# Work required
What you should output is the data below, unchanged in every character.

# Collected data
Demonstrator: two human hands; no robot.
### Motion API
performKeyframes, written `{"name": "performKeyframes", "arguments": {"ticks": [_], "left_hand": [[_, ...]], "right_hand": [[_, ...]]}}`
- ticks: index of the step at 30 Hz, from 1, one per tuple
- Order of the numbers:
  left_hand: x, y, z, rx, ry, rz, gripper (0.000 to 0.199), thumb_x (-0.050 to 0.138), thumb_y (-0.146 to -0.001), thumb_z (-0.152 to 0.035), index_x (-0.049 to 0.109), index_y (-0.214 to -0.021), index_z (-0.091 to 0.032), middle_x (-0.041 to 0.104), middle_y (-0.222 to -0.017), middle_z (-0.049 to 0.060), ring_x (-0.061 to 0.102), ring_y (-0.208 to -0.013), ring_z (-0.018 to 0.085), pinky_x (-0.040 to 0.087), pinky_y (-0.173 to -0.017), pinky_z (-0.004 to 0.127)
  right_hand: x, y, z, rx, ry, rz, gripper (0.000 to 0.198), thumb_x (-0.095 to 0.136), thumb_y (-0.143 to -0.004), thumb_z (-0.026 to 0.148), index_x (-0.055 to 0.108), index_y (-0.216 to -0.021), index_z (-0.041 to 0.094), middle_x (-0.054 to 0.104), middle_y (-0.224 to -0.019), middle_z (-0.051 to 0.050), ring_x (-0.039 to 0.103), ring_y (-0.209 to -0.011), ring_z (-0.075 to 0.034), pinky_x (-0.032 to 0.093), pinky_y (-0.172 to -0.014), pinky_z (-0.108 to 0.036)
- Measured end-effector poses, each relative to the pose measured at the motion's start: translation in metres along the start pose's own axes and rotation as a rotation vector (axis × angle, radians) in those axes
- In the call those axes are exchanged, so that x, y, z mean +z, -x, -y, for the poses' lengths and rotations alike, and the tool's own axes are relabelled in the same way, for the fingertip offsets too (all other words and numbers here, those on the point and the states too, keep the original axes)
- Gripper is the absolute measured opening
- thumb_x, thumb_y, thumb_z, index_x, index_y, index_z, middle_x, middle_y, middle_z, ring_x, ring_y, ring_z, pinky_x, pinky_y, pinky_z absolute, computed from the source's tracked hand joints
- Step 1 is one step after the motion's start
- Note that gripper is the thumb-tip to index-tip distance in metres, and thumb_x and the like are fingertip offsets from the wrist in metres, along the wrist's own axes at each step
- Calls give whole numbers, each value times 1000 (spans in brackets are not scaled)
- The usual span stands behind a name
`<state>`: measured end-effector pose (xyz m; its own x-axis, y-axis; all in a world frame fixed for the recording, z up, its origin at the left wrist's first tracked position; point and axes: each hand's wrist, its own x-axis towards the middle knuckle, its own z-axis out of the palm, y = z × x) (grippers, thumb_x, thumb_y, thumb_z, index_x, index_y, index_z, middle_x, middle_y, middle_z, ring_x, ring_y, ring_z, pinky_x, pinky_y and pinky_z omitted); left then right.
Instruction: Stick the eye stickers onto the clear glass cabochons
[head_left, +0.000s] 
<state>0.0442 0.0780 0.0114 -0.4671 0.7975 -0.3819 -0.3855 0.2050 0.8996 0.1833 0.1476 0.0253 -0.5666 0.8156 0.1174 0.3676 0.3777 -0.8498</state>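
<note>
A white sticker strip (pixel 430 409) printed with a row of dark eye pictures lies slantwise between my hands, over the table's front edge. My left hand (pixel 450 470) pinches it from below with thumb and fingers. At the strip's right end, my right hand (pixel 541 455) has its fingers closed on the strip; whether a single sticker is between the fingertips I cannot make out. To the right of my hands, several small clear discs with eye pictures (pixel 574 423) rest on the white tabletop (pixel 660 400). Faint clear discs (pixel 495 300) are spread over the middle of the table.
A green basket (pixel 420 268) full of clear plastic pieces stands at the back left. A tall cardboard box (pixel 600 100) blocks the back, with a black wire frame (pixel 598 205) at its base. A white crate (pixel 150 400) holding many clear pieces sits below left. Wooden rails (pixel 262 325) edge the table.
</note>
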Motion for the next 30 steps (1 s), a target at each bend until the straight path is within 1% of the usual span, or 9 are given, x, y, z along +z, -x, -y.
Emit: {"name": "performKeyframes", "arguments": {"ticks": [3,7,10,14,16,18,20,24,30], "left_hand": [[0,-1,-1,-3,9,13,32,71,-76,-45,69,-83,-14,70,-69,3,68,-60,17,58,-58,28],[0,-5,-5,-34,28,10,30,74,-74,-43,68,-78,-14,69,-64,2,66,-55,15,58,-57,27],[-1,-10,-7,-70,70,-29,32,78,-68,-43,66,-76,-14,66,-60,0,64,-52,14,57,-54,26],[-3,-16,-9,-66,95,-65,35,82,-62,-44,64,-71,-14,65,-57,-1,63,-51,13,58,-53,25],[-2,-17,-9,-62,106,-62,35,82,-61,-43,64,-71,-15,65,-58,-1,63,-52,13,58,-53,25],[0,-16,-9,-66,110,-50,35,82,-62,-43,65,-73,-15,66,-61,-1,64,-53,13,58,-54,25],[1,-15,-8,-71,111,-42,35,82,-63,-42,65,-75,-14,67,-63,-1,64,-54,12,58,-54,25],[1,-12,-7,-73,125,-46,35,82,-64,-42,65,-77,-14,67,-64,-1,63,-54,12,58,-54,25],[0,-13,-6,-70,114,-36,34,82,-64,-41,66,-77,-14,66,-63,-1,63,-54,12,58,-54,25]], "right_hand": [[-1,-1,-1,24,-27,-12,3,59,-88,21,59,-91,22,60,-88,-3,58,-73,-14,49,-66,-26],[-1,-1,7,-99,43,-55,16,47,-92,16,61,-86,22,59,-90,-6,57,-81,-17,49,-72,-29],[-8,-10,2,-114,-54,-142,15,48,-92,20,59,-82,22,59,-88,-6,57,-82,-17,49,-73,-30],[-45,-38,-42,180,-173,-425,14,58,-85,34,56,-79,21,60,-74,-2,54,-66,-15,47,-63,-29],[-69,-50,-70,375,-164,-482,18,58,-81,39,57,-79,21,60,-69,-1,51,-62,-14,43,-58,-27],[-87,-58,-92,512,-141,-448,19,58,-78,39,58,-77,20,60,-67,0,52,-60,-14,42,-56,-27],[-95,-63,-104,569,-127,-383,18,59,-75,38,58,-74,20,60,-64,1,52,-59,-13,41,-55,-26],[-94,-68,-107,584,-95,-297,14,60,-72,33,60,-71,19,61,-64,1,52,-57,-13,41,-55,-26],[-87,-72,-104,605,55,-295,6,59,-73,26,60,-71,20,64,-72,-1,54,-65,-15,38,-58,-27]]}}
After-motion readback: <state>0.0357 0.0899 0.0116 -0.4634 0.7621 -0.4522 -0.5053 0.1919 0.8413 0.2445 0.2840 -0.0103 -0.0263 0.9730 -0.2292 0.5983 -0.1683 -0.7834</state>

# Exercise solution
Demonstrator: two human hands; no robot.
### Motion API
performKeyframes, written `{"name": "performKeyframes", "arguments": {"ticks": [_], "left_hand": [[_, ...]], "right_hand": [[_, ...]]}}`
- ticks: index of the step at 30 Hz, from 1, one per tuple
- Order of the numbers:
  left_hand: x, y, z, rx, ry, rz, gripper (0.000 to 0.199), thumb_x (-0.050 to 0.138), thumb_y (-0.146 to -0.001), thumb_z (-0.152 to 0.035), index_x (-0.049 to 0.109), index_y (-0.214 to -0.021), index_z (-0.091 to 0.032), middle_x (-0.041 to 0.104), middle_y (-0.222 to -0.017), middle_z (-0.049 to 0.060), ring_x (-0.061 to 0.102), ring_y (-0.208 to -0.013), ring_z (-0.018 to 0.085), pinky_x (-0.040 to 0.087), pinky_y (-0.173 to -0.017), pinky_z (-0.004 to 0.127)
  right_hand: x, y, z, rx, ry, rz, gripper (0.000 to 0.198), thumb_x (-0.095 to 0.136), thumb_y (-0.143 to -0.004), thumb_z (-0.026 to 0.148), index_x (-0.055 to 0.108), index_y (-0.216 to -0.021), index_z (-0.041 to 0.094), middle_x (-0.054 to 0.104), middle_y (-0.224 to -0.019), middle_z (-0.051 to 0.050), ring_x (-0.039 to 0.103), ring_y (-0.209 to -0.011), ring_z (-0.075 to 0.034), pinky_x (-0.032 to 0.093), pinky_y (-0.172 to -0.014), pinky_z (-0.108 to 0.036)
- Measured end-effector poses, each relative to the pose measured at the motion's start: translation in metres along the start pose's own axes and rotation as a rotation vector (axis × angle, radians) in those axes
- In the call those axes are exchanged, so that x, y, z mean +z, -x, -y, for the poses' lengths and rotations alike, and the tool's own axes are relabelled in the same way, for the fingertip offsets too (all other words and numbers here, those on the point and the states too, keep the original axes)
- Gripper is the absolute measured opening
- thumb_x, thumb_y, thumb_z, index_x, index_y, index_z, middle_x, middle_y, middle_z, ring_x, ring_y, ring_z, pinky_x, pinky_y, pinky_z absolute, computed from the source's tracked hand joints
- Step 1 is one step after the motion's start
- Note that gripper is the thumb-tip to index-tip distance in metres, and thumb_x and the like are fingertip offsets from the wrist in metres, along the wrist's own axes at each step
- Calls give whole numbers, each value times 1000 (spans in brackets are not scaled)
- The usual span stands behind a name
`<state>`: measured end-effector pose (xyz m; its own x-axis, y-axis; all in a world frame fixed for the recording, z up, its origin at the left wrist's first tracked position; point and axes: each hand's wrist, its own x-axis towards the middle knuckle, its own z-axis out of the palm, y = z × x) (grippers, thumb_x, thumb_y, thumb_z, index_x, index_y, index_z, middle_x, middle_y, middle_z, ring_x, ring_y, ring_z, pinky_x, pinky_y and pinky_z omitted); left then right.
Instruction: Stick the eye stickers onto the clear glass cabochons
[head_left, +0.000s] 
<state>0.0442 0.0780 0.0114 -0.4671 0.7975 -0.3819 -0.3855 0.2050 0.8996 0.1833 0.1476 0.0253 -0.5666 0.8156 0.1174 0.3676 0.3777 -0.8498</state>
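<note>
A white sticker strip (pixel 430 409) printed with a row of dark eye pictures lies slantwise between my hands, over the table's front edge. My left hand (pixel 450 470) pinches it from below with thumb and fingers. At the strip's right end, my right hand (pixel 541 455) has its fingers closed on the strip; whether a single sticker is between the fingertips I cannot make out. To the right of my hands, several small clear discs with eye pictures (pixel 574 423) rest on the white tabletop (pixel 660 400). Faint clear discs (pixel 495 300) are spread over the middle of the table.
A green basket (pixel 420 268) full of clear plastic pieces stands at the back left. A tall cardboard box (pixel 600 100) blocks the back, with a black wire frame (pixel 598 205) at its base. A white crate (pixel 150 400) holding many clear pieces sits below left. Wooden rails (pixel 262 325) edge the table.
</note>
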Motion for the next 30 steps (1 s), a target at each bend until the straight path is within 1% of the usual span, or 9 are given, x, y, z along +z, -x, -y.
Emit: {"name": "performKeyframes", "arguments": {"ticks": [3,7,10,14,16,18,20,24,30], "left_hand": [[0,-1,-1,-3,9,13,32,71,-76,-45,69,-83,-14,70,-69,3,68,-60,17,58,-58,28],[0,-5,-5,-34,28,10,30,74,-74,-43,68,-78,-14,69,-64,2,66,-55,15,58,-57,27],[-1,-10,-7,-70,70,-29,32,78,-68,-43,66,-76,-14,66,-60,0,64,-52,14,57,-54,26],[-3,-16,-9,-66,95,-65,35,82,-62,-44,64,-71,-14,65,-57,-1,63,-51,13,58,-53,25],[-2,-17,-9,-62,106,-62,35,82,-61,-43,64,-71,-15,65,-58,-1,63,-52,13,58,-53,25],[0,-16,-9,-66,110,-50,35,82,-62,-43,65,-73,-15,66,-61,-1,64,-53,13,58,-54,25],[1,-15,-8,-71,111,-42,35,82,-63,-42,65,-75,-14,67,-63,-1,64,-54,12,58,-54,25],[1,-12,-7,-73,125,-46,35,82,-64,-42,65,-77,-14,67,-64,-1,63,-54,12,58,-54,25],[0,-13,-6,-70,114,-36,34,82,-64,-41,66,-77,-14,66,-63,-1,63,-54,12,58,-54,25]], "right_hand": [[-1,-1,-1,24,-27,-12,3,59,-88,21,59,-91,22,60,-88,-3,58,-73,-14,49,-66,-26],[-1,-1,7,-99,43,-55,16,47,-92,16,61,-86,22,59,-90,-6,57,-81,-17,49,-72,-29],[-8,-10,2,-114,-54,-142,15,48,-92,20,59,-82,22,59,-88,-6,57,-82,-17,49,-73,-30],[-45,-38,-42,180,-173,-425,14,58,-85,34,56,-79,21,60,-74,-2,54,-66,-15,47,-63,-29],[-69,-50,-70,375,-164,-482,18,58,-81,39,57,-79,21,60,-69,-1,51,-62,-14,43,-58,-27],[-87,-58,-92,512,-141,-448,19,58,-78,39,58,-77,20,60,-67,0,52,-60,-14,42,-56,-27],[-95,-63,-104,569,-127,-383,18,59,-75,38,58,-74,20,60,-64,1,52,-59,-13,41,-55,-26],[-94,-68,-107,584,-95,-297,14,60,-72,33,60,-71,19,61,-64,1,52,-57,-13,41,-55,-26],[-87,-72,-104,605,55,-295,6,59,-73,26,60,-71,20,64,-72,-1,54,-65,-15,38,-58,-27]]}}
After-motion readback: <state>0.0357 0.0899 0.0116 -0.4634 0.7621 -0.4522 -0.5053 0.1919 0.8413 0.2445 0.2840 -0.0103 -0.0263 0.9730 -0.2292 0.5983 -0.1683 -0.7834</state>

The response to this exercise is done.